I am implementing login within a new native application (iOS and Android) and deciding on the kind of authentication to adopt. There are some quite clear guidelines around OAuth that state that this should be done using an external agent (browser) and this leads me to Authorization Code Grant with PKCE

https://tools.ietf.org/html/rfc8252

Implementation here: https://appauth.io/

However, my designers and product owners are sceptical. They dont see that kind of login very much (they dont like the address bar) and want to explore the Resource Owner Password Credentials option. Essentially direct login. Their argument is that it is simple and familiar.

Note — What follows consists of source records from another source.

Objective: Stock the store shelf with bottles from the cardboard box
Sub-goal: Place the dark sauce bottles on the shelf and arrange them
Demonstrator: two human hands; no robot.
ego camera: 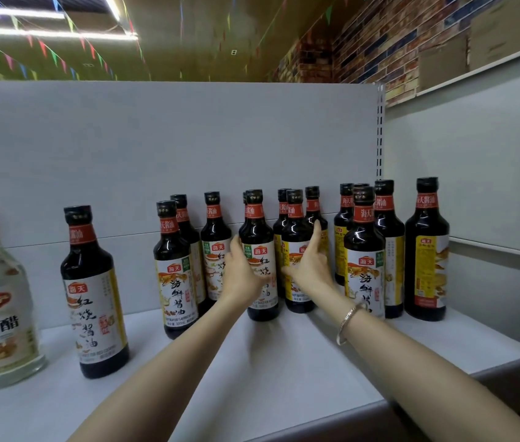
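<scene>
On the white metal store shelf (284, 371), two dark glass soy sauce bottles are being grasped and aligned: the red-braise bottle (260, 250) by the left hand (242, 272), the neighbouring bottle (297, 237) by the right hand (311, 266). Release and a reach to the box are probably being called for next. The cardboard box is out of view; the rear bottles are being partly hidden.

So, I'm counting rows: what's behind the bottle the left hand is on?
Behind that bottle under the left hand, only a sliver of another cap shows. Its body is covered, and so is anything further back.
</scene>
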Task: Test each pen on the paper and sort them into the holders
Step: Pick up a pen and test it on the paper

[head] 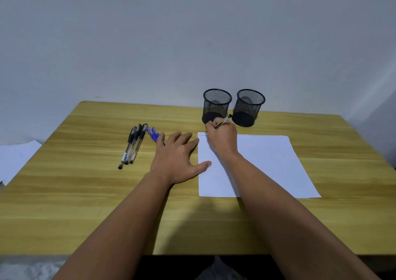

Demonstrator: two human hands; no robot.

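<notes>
My right hand [221, 137] grips a pen [224, 121], writing at the paper [267, 164] far-left corner; my left hand [176, 157], open and empty, should pin its edge firmly.

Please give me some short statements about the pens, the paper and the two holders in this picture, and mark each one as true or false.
1. The right hand holds a pen at the far left corner of the paper. True.
2. Both mesh holders, the left holder and the right holder, already contain pens. False: both look empty.
3. The left hand lies flat on the table, its thumb on the paper's left edge. True.
4. The black pens lie on the paper. False: they lie on the table, left of the left hand.
5. Blue pens lie between the black pens and the left hand. True.
</notes>
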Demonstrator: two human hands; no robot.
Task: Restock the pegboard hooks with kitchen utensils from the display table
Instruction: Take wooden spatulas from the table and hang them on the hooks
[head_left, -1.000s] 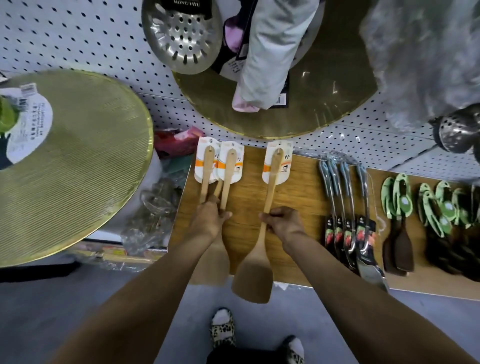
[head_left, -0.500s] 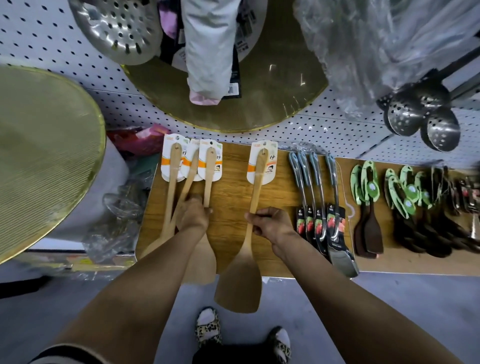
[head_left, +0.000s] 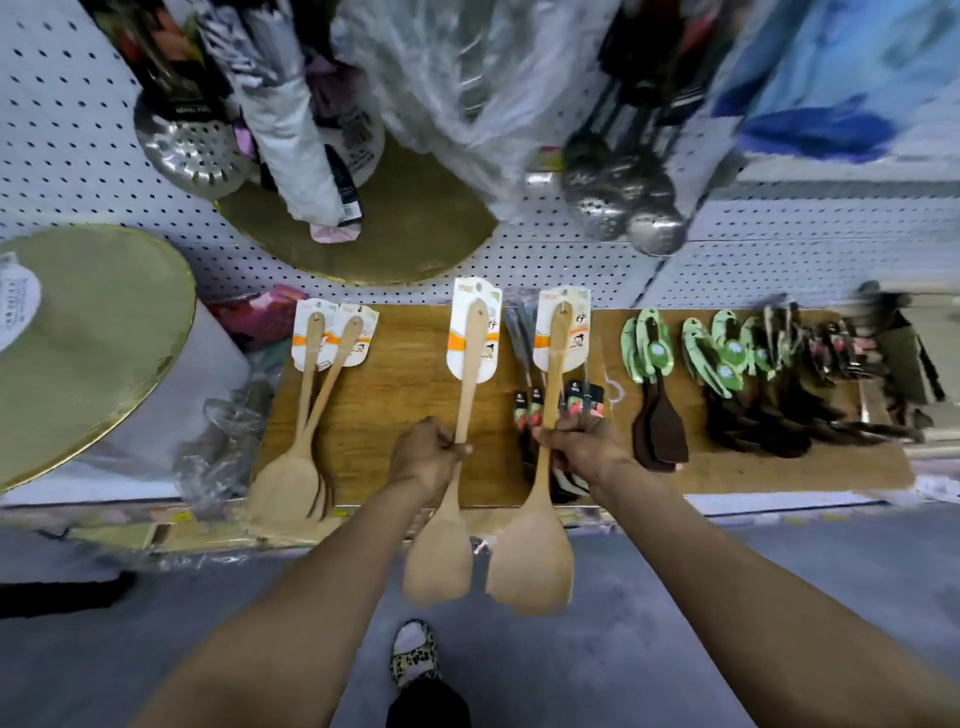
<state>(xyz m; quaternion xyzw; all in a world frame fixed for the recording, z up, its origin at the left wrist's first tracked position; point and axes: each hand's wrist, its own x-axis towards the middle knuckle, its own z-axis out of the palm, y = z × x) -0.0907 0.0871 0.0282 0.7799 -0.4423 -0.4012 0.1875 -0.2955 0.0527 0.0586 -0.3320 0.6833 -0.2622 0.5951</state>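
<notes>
My left hand (head_left: 427, 457) grips the handle of a wooden spatula (head_left: 440, 556) with a white label card at its top, lifted above the wooden display table (head_left: 405, 395). My right hand (head_left: 581, 447) grips a second labelled wooden spatula (head_left: 532, 558), also raised, its blade hanging past the table's front edge. Two more wooden spatulas (head_left: 291, 483) lie crossed on the table's left part. The white pegboard (head_left: 93, 171) rises behind the table.
Steel-handled turners (head_left: 524, 410) lie under my right hand. Green-handled dark spatulas (head_left: 660, 405) and more utensils fill the table's right side. Metal skimmers (head_left: 623, 208), a perforated strainer (head_left: 187, 150), gold round trays (head_left: 88, 353) and bagged goods hang on the pegboard. My foot (head_left: 413, 654) stands on grey floor.
Both hands have lifted a wooden spatula each off the table and moved right; two spatulas stay behind on the left. The view has tilted up.
</notes>
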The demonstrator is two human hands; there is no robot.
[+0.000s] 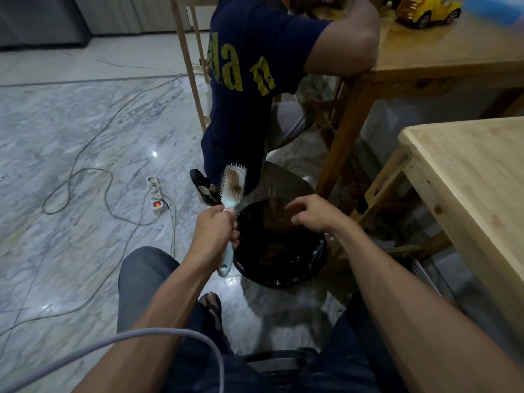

I dont want to compromise security and as such I am resisting this option. But... I have read some articles that seem to suggest that this could be secure if I dynamically generate the client used for the auth request:

https://tools.ietf.org/html/rfc6749#section-10.1

The authorization server MUST NOT issue client passwords or other
client credentials to native application or user-agent-based
application clients for the purpose of client authentication. The
authorization server MAY issue a client password or other credentials for a specific installation of a native application client on a
specific device.

This is backed up by AppAuth documentation here:

https://github.com/openid/AppAuth-Android#dynamic-client-registration

https://tools.ietf.org/html/rfc7591

Am I interpreting this correctly? I am considering initial user registration in-app that returns an access token that can be used to dynamically generate a client (with secret) that can be used for login using ROPC.

I am thinking to be secure then this dynamically generated client should only be used for login for the single user - one client per user, but maybe one client per device is also secure enough.

It seems a little 'hand rolled', so I am nervous. Am I right to be so?